Even so, the judge found that plaintiff's attempt to negotiate a further extension of the closing date was not "in any way violative of public policy or law[.]" The judge further found that there was a genuine issue of material fact as to whether the master deed was complete and a hearing was necessary to determine whether it complied with the contract. The judge entered an order denying plaintiff's motion to enforce the settlement, subject to a hearing.

The court heard testimony in the matter on five days in January and February 2006. The judge filed a letter opinion dated May 3, 2006, in which she concluded that the settlement agreement is "extraordinarily clear" that the property would close in three phases, and after closing on the first phase, plaintiff would have no obligation to close on the remaining two phases. The judge noted that plaintiff had made a "significant investment" in the properties. She found that the initial agreement expressly gave plaintiff the right to waive all approvals. The judge additionally found that the master deed "serves the requirements" of the agreement "and is sufficient to move the project forward."

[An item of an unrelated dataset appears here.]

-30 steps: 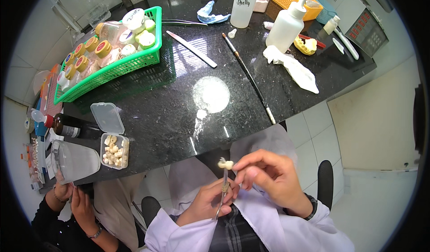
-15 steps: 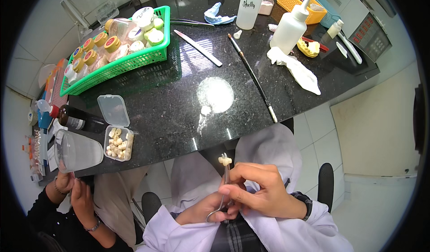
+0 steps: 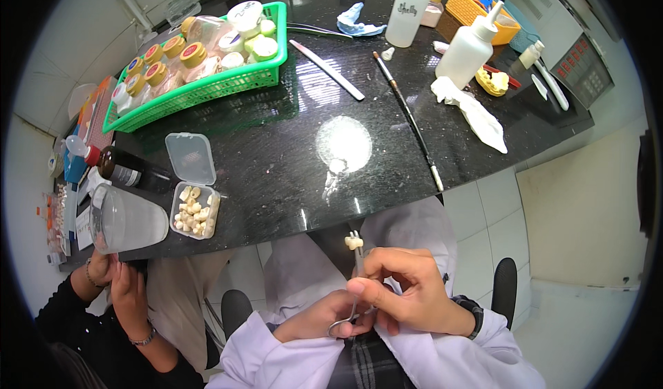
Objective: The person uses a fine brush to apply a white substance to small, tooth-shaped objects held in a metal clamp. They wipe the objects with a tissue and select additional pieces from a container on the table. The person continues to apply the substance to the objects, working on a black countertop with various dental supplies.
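A steel hemostat (image 3: 360,263) stands tip-up over my lap, just off the table's front edge. Its jaws carry a small cream-coloured dental crown piece (image 3: 354,242), with the two thin tips poking out above it. My left hand (image 3: 318,316) is closed around the ring handles, and one ring shows below its fingers. From the right, my right hand (image 3: 404,289) pinches the hemostat's shaft between thumb and forefinger; the exact contact is partly hidden.
An open clear box (image 3: 197,213) holds several tooth-coloured pieces beside a clear cup (image 3: 131,218). Another person's hands (image 3: 124,285) are below the cup. Further back are a green basket of jars (image 3: 200,85), a brush (image 3: 409,119), white bottles (image 3: 466,54) and a crumpled tissue (image 3: 476,116).
The view has shifted slightly, so the table things appear further right. Both hands keep hold of the hemostat, and the crown piece stays in its jaws.
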Available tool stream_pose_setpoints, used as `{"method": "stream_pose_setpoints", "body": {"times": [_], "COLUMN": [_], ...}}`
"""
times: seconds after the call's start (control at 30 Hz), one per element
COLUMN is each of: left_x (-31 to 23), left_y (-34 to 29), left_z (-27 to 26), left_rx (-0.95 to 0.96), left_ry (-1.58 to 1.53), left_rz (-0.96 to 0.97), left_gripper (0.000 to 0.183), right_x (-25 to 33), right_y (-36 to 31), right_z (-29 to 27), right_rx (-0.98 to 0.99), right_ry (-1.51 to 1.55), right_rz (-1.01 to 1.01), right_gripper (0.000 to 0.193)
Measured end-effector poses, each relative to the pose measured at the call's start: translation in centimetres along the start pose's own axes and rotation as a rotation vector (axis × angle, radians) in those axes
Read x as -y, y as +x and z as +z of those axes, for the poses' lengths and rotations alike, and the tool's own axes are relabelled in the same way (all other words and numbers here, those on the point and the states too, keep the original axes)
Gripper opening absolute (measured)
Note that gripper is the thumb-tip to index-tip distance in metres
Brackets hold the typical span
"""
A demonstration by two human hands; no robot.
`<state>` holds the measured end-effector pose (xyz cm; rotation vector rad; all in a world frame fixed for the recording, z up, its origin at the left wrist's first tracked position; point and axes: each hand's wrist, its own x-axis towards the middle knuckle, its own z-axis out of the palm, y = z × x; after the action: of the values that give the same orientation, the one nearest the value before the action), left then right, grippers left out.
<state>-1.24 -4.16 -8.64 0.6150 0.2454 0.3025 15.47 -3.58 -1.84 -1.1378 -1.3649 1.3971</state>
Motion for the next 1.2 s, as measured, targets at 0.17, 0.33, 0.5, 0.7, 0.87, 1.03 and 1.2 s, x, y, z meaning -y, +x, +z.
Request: {"method": "stream_pose_setpoints", "body": {"times": [0.17, 0.33, 0.5, 0.7, 0.87, 1.03, 1.2], "left_x": [0.7, 1.3, 1.2, 1.2, 1.5, -0.1, -0.2], "left_y": [-0.5, -0.8, -0.7, -0.7, -0.7, -1.0, -1.7], "left_z": [-0.6, -1.2, -1.7, -1.9, -2.5, -0.4, 0.2], "left_rx": [-0.024, -0.11, 0.039, 0.078, 0.065, -0.116, -0.182], "left_ry": [0.04, 0.103, 0.031, -0.003, -0.045, 0.346, 0.539], "left_rz": [0.068, 0.132, 0.106, 0.105, 0.079, 0.23, 0.332], "left_gripper": [0.079, 0.072, 0.071, 0.075, 0.078, 0.068, 0.051], "right_x": [0.6, 0.8, 1.2, 1.0, 0.3, 0.2, 0.0], "right_y": [0.3, 0.4, 0.6, 0.4, 0.0, 1.1, 1.3], "right_z": [-0.1, -0.3, -0.2, -0.4, -0.5, -0.1, 0.1], "right_rx": [0.054, 0.062, 0.098, 0.092, 0.02, 0.012, 0.068], "right_ry": [-0.092, -0.101, -0.116, -0.076, -0.054, -0.322, -0.333], "right_rz": [-0.06, -0.047, -0.087, -0.096, -0.105, -0.286, -0.289], "right_gripper": [0.016, 0.015, 0.013, 0.014, 0.012, 0.013, 0.015]}}
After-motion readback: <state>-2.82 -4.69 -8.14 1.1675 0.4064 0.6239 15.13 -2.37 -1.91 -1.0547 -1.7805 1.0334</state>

The judge entered an order on May 4, 2006, and an amended order on May 23, 2006, mandating enforcement of the settlement agreement, and instructing the parties to close title on Phase I no later than thirty days after the date of the court's May 3, 2006 opinion. Defendant filed a notice of appeal on June 19, 2006.

The closing did not take place, and plaintiff filed a motion in the trial court to enforce its prior order and require defendant to abandon its appeal so that plaintiff could obtain good and marketable title. The trial judge entered an order on August 31, 2006, granting plaintiff's motion to enforce its order but refused to require defendant to abandon its appeal. Plaintiff filed a notice of appeal from the trial court's August 31, 2006 order.

On July 18, 2006, this court reversed the DEP's denial of plaintiff's application for the water allocation permit. We remanded the matter to the DEP and ordered that all testing required for issuance of the permit be completed and provided to the DEP by September 30, 2006. Plaintiff thereafter requested that defendant allow it access to the property but defendant refused on the ground that the agreement was null and void.

Plaintiff sought an extension of this court's testing deadline, and asked the trial court to order defendant to allow it access to the site for the tests. The trial court declined to resolve the issue until plaintiff obtained the DEP's approval for the testing. On October 27, 2006, plaintiff formally abandoned its pursuit of specific performance of the contract, and asserted that it did so because it was no longer able to benefit from the agreement.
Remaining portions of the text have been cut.